RECORDS TO USE:
----
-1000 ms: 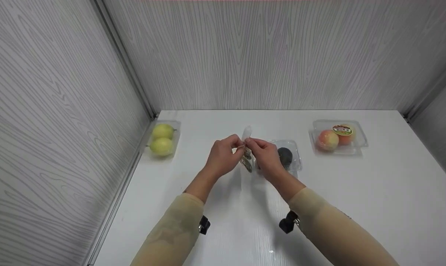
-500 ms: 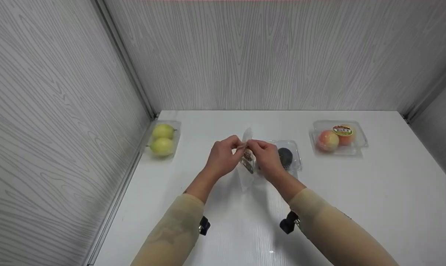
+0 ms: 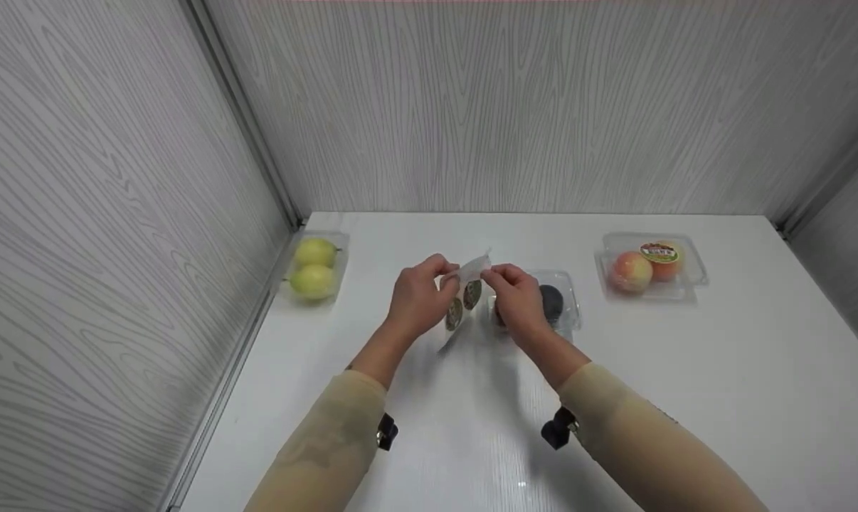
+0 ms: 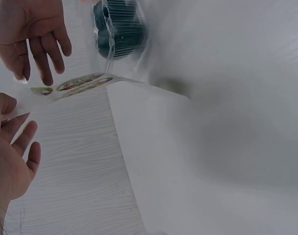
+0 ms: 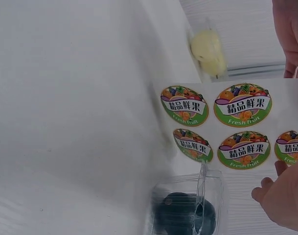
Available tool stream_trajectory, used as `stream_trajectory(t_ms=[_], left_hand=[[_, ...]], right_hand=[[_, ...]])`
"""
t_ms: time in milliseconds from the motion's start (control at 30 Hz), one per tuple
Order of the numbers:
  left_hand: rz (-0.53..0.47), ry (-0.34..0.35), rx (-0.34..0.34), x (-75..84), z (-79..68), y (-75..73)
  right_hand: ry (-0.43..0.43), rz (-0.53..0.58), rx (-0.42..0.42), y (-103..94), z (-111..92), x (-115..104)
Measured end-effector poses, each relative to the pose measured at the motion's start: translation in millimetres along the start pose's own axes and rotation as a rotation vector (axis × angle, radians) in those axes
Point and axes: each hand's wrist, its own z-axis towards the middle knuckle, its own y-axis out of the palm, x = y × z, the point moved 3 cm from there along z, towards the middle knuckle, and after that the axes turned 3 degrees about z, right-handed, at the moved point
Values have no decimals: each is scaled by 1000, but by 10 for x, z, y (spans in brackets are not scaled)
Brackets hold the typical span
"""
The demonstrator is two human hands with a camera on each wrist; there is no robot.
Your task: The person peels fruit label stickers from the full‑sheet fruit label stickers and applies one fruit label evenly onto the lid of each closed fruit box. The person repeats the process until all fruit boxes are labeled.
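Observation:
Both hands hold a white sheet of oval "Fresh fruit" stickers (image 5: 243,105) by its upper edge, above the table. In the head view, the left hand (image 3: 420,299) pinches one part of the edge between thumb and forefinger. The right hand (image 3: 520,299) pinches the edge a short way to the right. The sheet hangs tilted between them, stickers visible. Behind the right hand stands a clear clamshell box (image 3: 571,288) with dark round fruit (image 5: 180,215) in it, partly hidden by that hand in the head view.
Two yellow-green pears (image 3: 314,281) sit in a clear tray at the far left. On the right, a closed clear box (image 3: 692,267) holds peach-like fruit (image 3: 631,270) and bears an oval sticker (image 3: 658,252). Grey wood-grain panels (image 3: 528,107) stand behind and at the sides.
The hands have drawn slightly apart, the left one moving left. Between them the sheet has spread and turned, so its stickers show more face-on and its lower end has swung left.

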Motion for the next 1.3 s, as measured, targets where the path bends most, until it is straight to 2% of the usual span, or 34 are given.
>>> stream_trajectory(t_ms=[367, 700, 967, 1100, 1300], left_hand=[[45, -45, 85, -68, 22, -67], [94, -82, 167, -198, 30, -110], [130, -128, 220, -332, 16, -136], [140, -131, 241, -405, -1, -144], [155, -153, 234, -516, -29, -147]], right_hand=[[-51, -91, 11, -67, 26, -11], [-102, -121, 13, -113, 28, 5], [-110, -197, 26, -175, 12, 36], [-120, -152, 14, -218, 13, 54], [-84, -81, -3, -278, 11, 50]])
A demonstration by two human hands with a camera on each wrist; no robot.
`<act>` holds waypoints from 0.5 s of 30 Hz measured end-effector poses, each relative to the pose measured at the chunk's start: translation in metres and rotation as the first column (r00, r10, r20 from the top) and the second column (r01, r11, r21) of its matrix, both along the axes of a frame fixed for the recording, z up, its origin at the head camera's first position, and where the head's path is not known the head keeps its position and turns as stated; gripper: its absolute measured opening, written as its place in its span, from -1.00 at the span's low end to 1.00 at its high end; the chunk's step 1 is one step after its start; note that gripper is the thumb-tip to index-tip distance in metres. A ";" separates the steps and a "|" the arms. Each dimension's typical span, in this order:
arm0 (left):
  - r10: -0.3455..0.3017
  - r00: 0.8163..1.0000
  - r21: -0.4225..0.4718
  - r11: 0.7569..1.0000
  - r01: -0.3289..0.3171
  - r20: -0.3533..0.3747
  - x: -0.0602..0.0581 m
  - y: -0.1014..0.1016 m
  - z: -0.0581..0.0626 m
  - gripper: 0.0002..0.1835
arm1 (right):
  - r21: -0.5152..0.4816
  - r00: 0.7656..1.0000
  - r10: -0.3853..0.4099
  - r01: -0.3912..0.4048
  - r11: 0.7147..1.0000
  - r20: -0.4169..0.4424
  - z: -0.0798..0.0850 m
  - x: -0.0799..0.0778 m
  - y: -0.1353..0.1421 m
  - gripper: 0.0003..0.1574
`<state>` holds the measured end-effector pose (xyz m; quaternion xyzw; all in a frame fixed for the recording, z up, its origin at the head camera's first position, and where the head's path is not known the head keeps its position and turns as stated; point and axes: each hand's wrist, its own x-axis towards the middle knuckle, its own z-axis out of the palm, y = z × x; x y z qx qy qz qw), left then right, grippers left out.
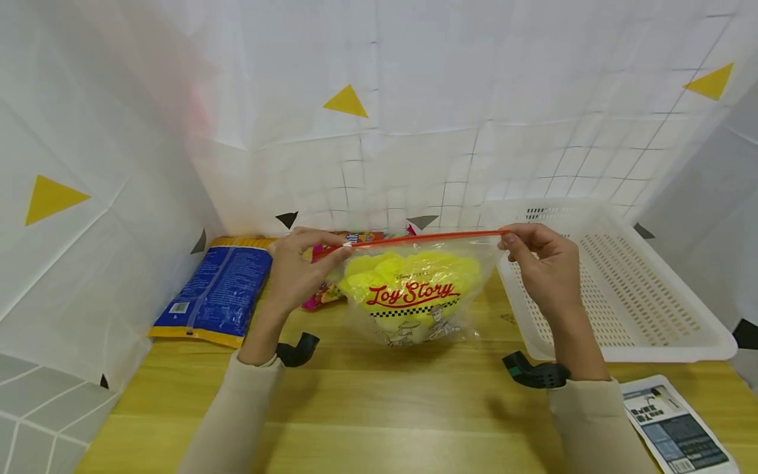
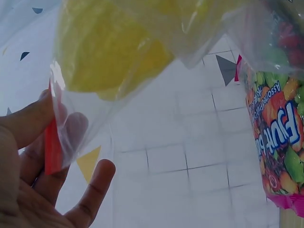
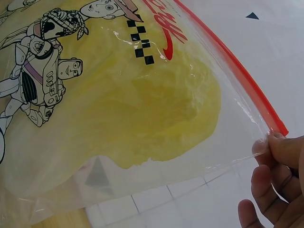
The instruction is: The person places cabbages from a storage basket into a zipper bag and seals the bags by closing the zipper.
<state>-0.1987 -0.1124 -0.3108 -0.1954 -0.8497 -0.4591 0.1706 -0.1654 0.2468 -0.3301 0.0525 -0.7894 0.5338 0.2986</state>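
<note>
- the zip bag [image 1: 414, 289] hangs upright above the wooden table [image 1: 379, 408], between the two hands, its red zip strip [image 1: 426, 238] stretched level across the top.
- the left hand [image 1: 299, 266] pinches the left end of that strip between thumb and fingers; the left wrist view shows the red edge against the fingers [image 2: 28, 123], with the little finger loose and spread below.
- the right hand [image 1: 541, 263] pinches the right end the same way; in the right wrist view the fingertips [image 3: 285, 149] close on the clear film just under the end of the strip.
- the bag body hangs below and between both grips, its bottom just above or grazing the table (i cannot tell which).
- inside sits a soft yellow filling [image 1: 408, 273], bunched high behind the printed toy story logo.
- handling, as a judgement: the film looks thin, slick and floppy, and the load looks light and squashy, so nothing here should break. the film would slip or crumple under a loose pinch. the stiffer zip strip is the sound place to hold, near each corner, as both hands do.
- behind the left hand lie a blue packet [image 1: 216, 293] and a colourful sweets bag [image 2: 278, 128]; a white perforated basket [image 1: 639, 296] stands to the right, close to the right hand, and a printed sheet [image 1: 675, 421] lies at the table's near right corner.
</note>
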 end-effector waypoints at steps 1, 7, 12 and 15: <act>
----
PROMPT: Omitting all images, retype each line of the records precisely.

TASK RESPONSE:
-1000 ms: 
-500 ms: 
+0 ms: 
+0 ms: 
+0 ms: 
Available tool stream_trajectory, used as `stream_trajectory(t_ms=[_], left_hand=[[_, ...]], right_hand=[[_, ...]])`
"""
t_ms: time in milliseconds from the motion's start (control at 30 Hz), one per tuple
Order of the numbers:
  left_hand: rz (-0.53..0.47), ry (-0.34..0.35), rx (-0.34..0.34), x (-75..84), z (-79..68), y (-75..73)
  right_hand: ry (-0.43..0.43), rz (-0.53..0.58), rx (-0.42..0.42), y (-103..94), z (-111..92), x (-115..104)
Measured end-effector poses, each relative to the pose measured at the motion's start: translation in millimetres along the start pose's own axes and rotation as a rotation vector (axis × angle, radians) in those axes
Point and axes: each hand's wrist, its own z-axis towards the middle knuckle, its own y-axis out of the palm, x = y × z, the point moved 3 cm from there along z, towards the middle knuckle, and after that the axes turned 3 degrees about z, right-handed, at the moved point
Values have no decimals: each is scaled by 1000, but by 10 for x, z, y (spans in brackets are not scaled)
Brackets hold the typical span
"""
The demonstrator is two human hands with a camera on each wrist; there is no robot.
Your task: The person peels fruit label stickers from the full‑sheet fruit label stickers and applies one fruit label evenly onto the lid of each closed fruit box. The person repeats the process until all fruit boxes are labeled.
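Observation:
Both hands hold a white sheet of oval "Fresh fruit" stickers (image 5: 243,105) by its upper edge, above the table. In the head view, the left hand (image 3: 420,299) pinches one part of the edge between thumb and forefinger. The right hand (image 3: 520,299) pinches the edge a short way to the right. The sheet hangs tilted between them, stickers visible. Behind the right hand stands a clear clamshell box (image 3: 571,288) with dark round fruit (image 5: 180,215) in it, partly hidden by that hand in the head view.
Two yellow-green pears (image 3: 314,281) sit in a clear tray at the far left. On the right, a closed clear box (image 3: 692,267) holds peach-like fruit (image 3: 631,270) and bears an oval sticker (image 3: 658,252). Grey wood-grain panels (image 3: 528,107) stand behind and at the sides.
The hands have drawn slightly apart, the left one moving left. Between them the sheet has spread and turned, so its stickers show more face-on and its lower end has swung left.
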
Motion for the next 1.3 s, as measured, targets where the path bends most, until it is straight to 2% of the usual span, or 34 are given.
>>> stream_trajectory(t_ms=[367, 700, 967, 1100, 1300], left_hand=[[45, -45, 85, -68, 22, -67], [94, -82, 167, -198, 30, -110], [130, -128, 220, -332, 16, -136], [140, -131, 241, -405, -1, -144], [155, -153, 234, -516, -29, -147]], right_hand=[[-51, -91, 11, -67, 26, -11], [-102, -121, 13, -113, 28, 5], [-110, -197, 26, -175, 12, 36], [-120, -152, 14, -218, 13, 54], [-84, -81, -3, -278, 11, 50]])
A demonstration by two human hands with a camera on each wrist; no robot.
`<act>` holds waypoints from 0.5 s of 30 Hz measured end-effector poses, each relative to the pose measured at the chunk's start: translation in metres and rotation as the first column (r00, r10, r20 from the top) and the second column (r01, r11, r21) of its matrix, both along the axes of a frame fixed for the recording, z up, its origin at the head camera's first position, and where the head's path is not known the head keeps its position and turns as stated; gripper: its absolute measured opening, written as its place in its span, from -1.00 at the span's low end to 1.00 at its high end; the chunk's step 1 is one step after its start; note that gripper is the thumb-tip to index-tip distance in metres. A ";" separates the steps and a "|" the arms. Each dimension's typical span, in this order:
arm0 (left):
  - r10: -0.3455..0.3017
  - r00: 0.8163..1.0000
  - r21: -0.4225..0.4718
  - r11: 0.7569..1.0000
  - r01: -0.3289..0.3171
  - r20: -0.3533..0.3747
  - x: -0.0602..0.0581 m
  - y: -0.1014..0.1016 m
  - z: -0.0581..0.0626 m
  - gripper: 0.0002..0.1835
arm1 (right):
  - r21: -0.5152..0.4816
  - r00: 0.7656..1.0000
  - r10: -0.3853..0.4099
  - r01: -0.3912..0.4048
  - r11: 0.7147..1.0000
  - r20: -0.4169..0.4424
  - z: -0.0798..0.0850 m
  - x: -0.0799..0.0778 m
  - y: -0.1353..0.1421 m
  - gripper: 0.0003..0.1574
`<state>` holds the measured end-effector pose (xyz m; quaternion xyzw; all in a frame fixed for the recording, z up, its origin at the head camera's first position, and where the head's path is not known the head keeps its position and turns as stated; point and axes: each hand's wrist, its own x-axis towards the middle knuckle, its own z-axis out of the palm, y = z × x; x y z qx qy qz qw), left then right, grippers left out.
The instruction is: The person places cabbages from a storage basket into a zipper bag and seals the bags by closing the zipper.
<state>-0.1987 -0.1124 -0.3108 -0.1954 -0.8497 -0.4591 0.1706 -0.1654 0.2468 -0.3301 0.0525 -0.7894 0.5338 0.2986</state>
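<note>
- the zip bag [image 1: 414, 289] hangs upright above the wooden table [image 1: 379, 408], between the two hands, its red zip strip [image 1: 426, 238] stretched level across the top.
- the left hand [image 1: 299, 266] pinches the left end of that strip between thumb and fingers; the left wrist view shows the red edge against the fingers [image 2: 28, 123], with the little finger loose and spread below.
- the right hand [image 1: 541, 263] pinches the right end the same way; in the right wrist view the fingertips [image 3: 285, 149] close on the clear film just under the end of the strip.
- the bag body hangs below and between both grips, its bottom just above or grazing the table (i cannot tell which).
- inside sits a soft yellow filling [image 1: 408, 273], bunched high behind the printed toy story logo.
- handling, as a judgement: the film looks thin, slick and floppy, and the load looks light and squashy, so nothing here should break. the film would slip or crumple under a loose pinch. the stiffer zip strip is the sound place to hold, near each corner, as both hands do.
- behind the left hand lie a blue packet [image 1: 216, 293] and a colourful sweets bag [image 2: 278, 128]; a white perforated basket [image 1: 639, 296] stands to the right, close to the right hand, and a printed sheet [image 1: 675, 421] lies at the table's near right corner.
</note>
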 end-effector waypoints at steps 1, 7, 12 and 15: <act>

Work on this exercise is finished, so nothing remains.